И, сдавливаемый со всех сторон, вовсе не собирался «им молиться», ни тем более креститься «после этого». И, однако, с любопытством следил за тем, как то тут, то там, а порою и через меня, кто-то передавал копеек десять, двадцать, а то и рубль на свечу. Денежка уплывала к свечному ящику и оттуда непременно через несколько минут, тою же дорогой, возвращалась к хозяину свеча. И никто (это когда все вокруг только и глядели, как бы чего стащить) и не подумал умыкать копеечку. А казалось, чего проще: сунул в карман – и никто не увидит. В «умную» голову не скоро дошло, что собираются сюда вовсе не для «этого». Все же деталь эта запала мне в память. И потом не раз в разговорах с другими я отмечал её. Казалось, одного этого было достаточно, чтобы понять разницу между «контингентом» и «преобладающим большинством».

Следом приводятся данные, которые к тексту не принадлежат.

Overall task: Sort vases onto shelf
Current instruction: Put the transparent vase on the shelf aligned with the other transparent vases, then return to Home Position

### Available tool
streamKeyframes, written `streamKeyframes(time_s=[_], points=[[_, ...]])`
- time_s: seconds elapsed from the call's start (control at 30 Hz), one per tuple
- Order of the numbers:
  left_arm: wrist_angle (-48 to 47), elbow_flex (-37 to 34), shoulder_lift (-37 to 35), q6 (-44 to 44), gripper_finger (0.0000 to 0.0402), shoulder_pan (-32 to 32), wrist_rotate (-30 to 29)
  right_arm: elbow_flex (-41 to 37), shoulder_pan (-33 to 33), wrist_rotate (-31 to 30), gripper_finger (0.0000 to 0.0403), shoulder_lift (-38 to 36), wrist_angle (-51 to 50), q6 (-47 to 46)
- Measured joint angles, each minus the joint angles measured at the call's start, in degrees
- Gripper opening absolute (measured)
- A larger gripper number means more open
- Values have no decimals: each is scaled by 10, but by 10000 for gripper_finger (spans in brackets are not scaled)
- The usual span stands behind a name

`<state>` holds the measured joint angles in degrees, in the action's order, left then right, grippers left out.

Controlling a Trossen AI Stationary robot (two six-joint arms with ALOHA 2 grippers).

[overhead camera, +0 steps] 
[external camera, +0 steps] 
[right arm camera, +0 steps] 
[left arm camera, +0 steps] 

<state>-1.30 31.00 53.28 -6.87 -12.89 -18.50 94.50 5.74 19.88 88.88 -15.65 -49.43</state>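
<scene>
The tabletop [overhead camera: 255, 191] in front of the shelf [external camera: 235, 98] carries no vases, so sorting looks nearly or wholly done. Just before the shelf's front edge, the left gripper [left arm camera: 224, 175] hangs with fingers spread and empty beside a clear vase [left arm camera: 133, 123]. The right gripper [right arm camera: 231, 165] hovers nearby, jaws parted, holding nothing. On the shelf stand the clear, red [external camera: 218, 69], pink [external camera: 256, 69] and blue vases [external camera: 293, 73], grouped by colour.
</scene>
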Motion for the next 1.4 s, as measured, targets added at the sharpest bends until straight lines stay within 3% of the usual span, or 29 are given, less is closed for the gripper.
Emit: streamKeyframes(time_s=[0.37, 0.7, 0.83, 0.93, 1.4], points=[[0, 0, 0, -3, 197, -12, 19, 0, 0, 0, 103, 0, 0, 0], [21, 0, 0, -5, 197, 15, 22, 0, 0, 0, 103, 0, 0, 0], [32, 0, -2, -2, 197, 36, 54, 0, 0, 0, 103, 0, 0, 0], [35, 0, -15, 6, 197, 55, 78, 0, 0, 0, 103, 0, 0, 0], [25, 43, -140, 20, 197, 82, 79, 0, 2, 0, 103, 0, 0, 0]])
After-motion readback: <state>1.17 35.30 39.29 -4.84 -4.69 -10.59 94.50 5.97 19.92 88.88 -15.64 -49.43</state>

Затем было само отпевание в пустом храме. Чтобы не креститься («Мы своих убеждений не меняем!»), а, по-моему, никто из наших тогда не крестился, я держал свечу в правой руке. И следил не столько за отпеванием, сколько за свечой младшего двоюродного брата Серёжки Березина, которая клонилась, клонилась и (вот здорово!) наконец-то подожгла меховую оборку рукава пальто тёти Нюры. Мех вспыхнул, как бензин, все ахнули, кроме ничему, казалось, не способному удивляться батюшки, привычно и деловито махавшему кадилом над гробом, и Серёга со страху и спросонья так дунул, что враз потушил пламя. Случай всем тогда показался забавным. Впоследствии, много лет спустя, он вспомнится мне, как некий символ, предвестник внезапной и страшной тётушкиной кончины. Тогда же мы лишь весело переглянулись и потом долго шутили над «поджигателем». Сам возраст побуждал во всём видеть только забаву. А посещение церкви – как одну из них. Во всяком случае, событие это совершенно не повлияло на течение моей привычной жизни.